▶ Records for this exercise:
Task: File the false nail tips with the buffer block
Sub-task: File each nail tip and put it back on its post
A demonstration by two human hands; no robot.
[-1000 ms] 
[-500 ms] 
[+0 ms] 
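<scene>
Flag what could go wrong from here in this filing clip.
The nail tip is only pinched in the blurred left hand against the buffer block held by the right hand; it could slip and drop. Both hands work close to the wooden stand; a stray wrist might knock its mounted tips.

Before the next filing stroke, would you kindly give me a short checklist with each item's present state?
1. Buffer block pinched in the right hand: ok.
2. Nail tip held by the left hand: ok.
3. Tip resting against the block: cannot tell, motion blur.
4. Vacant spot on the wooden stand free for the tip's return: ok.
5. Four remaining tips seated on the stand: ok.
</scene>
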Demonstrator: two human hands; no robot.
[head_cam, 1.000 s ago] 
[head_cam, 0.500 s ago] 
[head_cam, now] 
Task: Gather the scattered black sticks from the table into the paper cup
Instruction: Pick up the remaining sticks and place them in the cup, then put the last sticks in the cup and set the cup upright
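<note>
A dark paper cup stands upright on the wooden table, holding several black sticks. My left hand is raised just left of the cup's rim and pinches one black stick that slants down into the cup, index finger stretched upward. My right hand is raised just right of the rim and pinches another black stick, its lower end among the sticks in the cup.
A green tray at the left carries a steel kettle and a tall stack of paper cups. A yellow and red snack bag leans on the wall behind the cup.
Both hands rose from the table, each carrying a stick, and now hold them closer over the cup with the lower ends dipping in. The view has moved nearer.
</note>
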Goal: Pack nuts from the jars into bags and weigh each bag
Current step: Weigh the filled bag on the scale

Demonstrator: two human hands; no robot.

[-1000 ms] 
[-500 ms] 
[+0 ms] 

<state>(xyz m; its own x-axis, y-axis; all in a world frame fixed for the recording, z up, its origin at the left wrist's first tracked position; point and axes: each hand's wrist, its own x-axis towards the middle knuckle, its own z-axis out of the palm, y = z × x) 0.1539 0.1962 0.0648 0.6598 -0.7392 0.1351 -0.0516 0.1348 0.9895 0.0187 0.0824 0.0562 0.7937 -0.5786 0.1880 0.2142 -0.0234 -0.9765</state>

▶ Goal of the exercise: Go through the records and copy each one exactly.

▶ Your response:
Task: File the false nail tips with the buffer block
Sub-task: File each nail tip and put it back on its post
A demonstration by two human hands; no robot.
[-1000 ms] 
[-500 ms] 
[+0 ms] 
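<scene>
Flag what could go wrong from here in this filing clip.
The nail tip is only pinched in the blurred left hand against the buffer block held by the right hand; it could slip and drop. Both hands work close to the wooden stand; a stray wrist might knock its mounted tips.

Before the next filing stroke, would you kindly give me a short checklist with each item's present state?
1. Buffer block pinched in the right hand: ok.
2. Nail tip held by the left hand: ok.
3. Tip resting against the block: cannot tell, motion blur.
4. Vacant spot on the wooden stand free for the tip's return: ok.
5. Four remaining tips seated on the stand: ok.
</scene>
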Demonstrator: two human hands; no robot.
[head_cam, 1.000 s ago] 
[head_cam, 0.500 s ago] 
[head_cam, now] 
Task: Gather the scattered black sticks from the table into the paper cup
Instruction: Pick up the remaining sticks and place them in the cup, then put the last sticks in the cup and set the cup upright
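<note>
A dark paper cup stands upright on the wooden table, holding several black sticks. My left hand is raised just left of the cup's rim and pinches one black stick that slants down into the cup, index finger stretched upward. My right hand is raised just right of the rim and pinches another black stick, its lower end among the sticks in the cup.
A green tray at the left carries a steel kettle and a tall stack of paper cups. A yellow and red snack bag leans on the wall behind the cup.
Both hands rose from the table, each carrying a stick, and now hold them closer over the cup with the lower ends dipping in. The view has moved nearer.
</note>
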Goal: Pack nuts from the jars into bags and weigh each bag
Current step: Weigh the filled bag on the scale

Demonstrator: two human hands; no robot.

[-1000 ms] 
[-500 ms] 
[+0 ms] 

<state>(xyz m; its own x-axis, y-axis; all in a world frame fixed for the recording, z up, its origin at the left wrist's first tracked position; point and axes: each hand's wrist, its own x-axis towards the middle knuckle, its own z-axis out of the palm, y = z × x) 0.1539 0.1962 0.0648 0.6598 -0.7392 0.1351 -0.0516 0.1348 0.9895 0.0187 0.0824 0.0562 0.7937 -0.5786 0.1880 0.2142 -0.0234 -0.9765</state>

There is nothing more to the answer.